MOB-versie | Naar grote versie



Filemon

Kernpunten

  • Doel: Filemon te overtuigen dat hij Onesimus, zijn weggelopen slaaf, vergeving moet schenken en hem aannemen als een broeder in het geloof.
  • Schrijver: Paulus
  • Geschreven voor: Filemon, waarschijnlijk een welgesteld lid van de gemeente in Kolosse.
  • Datering: Omstreeks het jaar 60, tijdens Paulus’ eerste gevangenschap in Rome, toen hij ook zijn brieven aan de Efeziërs en de Kolossenzen schreef.
  • Achtergrond: Slavernij was algemeen aanvaard in het Romeinse Rijk en het is duidelijk dat ook een aantal christenen slaven hadden. Paulus spreekt in zijn brieven geen oordeel uit over de slavernij. Maar dat hij deze slaaf Filemons broeder in Christus noemt, was wel een radicale uitspraak.
  • Sleutelverzen: "Misschien kunt u het zo bekijken: u bent hem een tijdje kwijt geweest, maar nu kan hij voor altijd van u zijn, niet alleen als uw slaaf, maar ook als uw geliefde broeder, die een speciaal plekje in mijn hart heeft." (1:15, 16)
  • Hoofdpersonen: Paulus, Filemon en Onesimus.
  • Belangrijke plaatsen: Kolosse en Rome.
  • Bijzondere kenmerken: De brieven aan de Kolossenzen, de Efeziërs en aan Filemon zijn vlak na elkaar geschreven en door Tychikus en Onesimus bezorgd.

 

Filemon in vogelvlucht
Op het signaal van de opzichter wordt de grote ijzeren bol vrijgelaten en met enorme kracht en een dreunende knal raakt hij de muur; stenen breken als takjes en stukken cement vliegen rond.

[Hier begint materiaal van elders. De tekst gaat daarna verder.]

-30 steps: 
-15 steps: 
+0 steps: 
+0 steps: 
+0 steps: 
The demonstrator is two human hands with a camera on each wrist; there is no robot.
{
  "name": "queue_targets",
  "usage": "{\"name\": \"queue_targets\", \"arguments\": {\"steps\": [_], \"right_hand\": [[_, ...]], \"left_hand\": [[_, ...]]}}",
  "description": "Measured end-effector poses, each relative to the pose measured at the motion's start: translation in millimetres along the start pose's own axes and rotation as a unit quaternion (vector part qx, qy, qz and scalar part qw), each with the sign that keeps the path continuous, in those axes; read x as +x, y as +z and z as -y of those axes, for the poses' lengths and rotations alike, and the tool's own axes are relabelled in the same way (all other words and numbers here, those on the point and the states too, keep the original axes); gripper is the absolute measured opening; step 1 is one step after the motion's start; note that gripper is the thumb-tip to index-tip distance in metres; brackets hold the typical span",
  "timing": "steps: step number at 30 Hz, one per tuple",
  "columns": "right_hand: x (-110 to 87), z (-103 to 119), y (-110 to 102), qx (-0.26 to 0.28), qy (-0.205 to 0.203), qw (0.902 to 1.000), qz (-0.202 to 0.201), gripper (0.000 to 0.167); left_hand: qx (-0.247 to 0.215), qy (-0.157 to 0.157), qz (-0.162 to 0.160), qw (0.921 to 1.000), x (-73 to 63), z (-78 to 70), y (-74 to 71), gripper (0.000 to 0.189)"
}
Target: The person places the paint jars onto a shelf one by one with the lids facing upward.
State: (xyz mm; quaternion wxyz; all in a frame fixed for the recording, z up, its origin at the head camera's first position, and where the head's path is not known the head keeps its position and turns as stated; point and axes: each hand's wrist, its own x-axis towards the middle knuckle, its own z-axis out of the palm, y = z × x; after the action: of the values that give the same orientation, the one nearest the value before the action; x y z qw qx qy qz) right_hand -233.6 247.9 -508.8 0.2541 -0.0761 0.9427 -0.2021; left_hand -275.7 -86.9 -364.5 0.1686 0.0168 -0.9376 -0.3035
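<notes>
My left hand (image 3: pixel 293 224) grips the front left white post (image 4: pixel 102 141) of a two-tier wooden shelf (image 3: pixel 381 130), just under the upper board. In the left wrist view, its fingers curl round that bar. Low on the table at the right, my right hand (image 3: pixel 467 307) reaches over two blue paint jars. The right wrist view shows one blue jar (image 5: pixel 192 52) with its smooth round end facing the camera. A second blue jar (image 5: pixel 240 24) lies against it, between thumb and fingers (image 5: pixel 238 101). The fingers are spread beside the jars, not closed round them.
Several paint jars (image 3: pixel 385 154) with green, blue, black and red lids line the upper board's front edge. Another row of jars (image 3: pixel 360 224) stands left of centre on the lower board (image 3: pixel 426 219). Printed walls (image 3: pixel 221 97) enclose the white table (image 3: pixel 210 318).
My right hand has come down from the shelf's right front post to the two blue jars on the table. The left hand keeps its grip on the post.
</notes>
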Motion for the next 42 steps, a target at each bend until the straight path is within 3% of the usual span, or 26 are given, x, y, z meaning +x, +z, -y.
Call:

Keer op keer raakt de krachtige slinger de muur en al snel is deze barrière teruggebracht tot een hoop puin. Dat wordt afgevoerd en de opbouw kan beginnen. Het leven kent vele muren en omheiningen die scheiding aanbrengen en mensen in hokjes onderverdelen. Deze zijn niet gemaakt van hout of steen, maar het zijn persoonlijke barrières, die mensen ervan weerhouden elkaar of God te bereiken.
Maar Christus is de beste in het ‘neerhalen van muren’. Hij heeft de ‘muur’ van de zonde neergehaald, die ons van God gescheiden hield en vernietigde de ‘muren van vijandschap’ die ons mensen uit elkaar hielden (Efeziërs 2:14-16).

 

De Romeinse, Griekse en Joodse cultuur kenden veel sociale barrières; mensen werden ingedeeld naar hun sociale klasse en van hen werd verwacht dat zij hun plaats kenden: mannen en vrouwen, slaven en vrije mensen, rijk en arm, Joden en heidenen, Grieken en barbaren, gelovigen en ongelovigen. Christus haalde deze muren omlaag en Paulus kon verkondigen: ‘In dit nieuwe leven is het van geen enkel belang van welke nationaliteit of ras u bent en evenmin welke opleiding of maatschappelijke positie u hebt. Het gaat om Christus, die alles in allen is’ (Kolossenzen 3:11).

Deze levens veranderende waarheid vormt de achtergrond voor de brief aan Filemon. De brief aan Filemon is een persoonlijk pleidooi van Paulus ter wille van een slaaf. Onesimus was het ‘eigendom’ van Paulus’ vriend Filemon, die waarschijnlijk lid was van de gemeente in Kolosse. Maar Onesimus was weggelopen en had zelfs iets van zijn meester gestolen. Hij vluchtte naar Rome, waar hij Paulus ontmoette. In Rome hoorde hij het goede nieuws en kwam hij tot geloof in Christus (1:10). Daarom schrijft Paulus aan Filemon dat hij Onesimus naar hem terugstuurt als slaaf, maar ook als broeder in Christus (1:11, 12, 15, 16). Tactvol vraagt hij of Filemon Onesimus wil vergeven en hem weer als dienaar aanvaarden (1:10, 13-16, 20). De maatschappelijke barrières uit het verleden en de nieuwe struikelblokken door Onesimus’ vlucht en diefstal, hoefden hen niet langer van elkaar te scheiden – zij waren één in Christus.


Deze korte brief is een meesterstuk van genade, liefde en tact en een diepgaand blijk van de kracht van Christus en van echte christelijke gemeenschap in aktie. Wat scheidt jou van je medegelovigen – ras, status, bezit, opleiding, karakter? Net als Filemon, roept God ook jou tot eenheid: haal die muren neer en sluit alle broeders en zusters in Christus in je armen.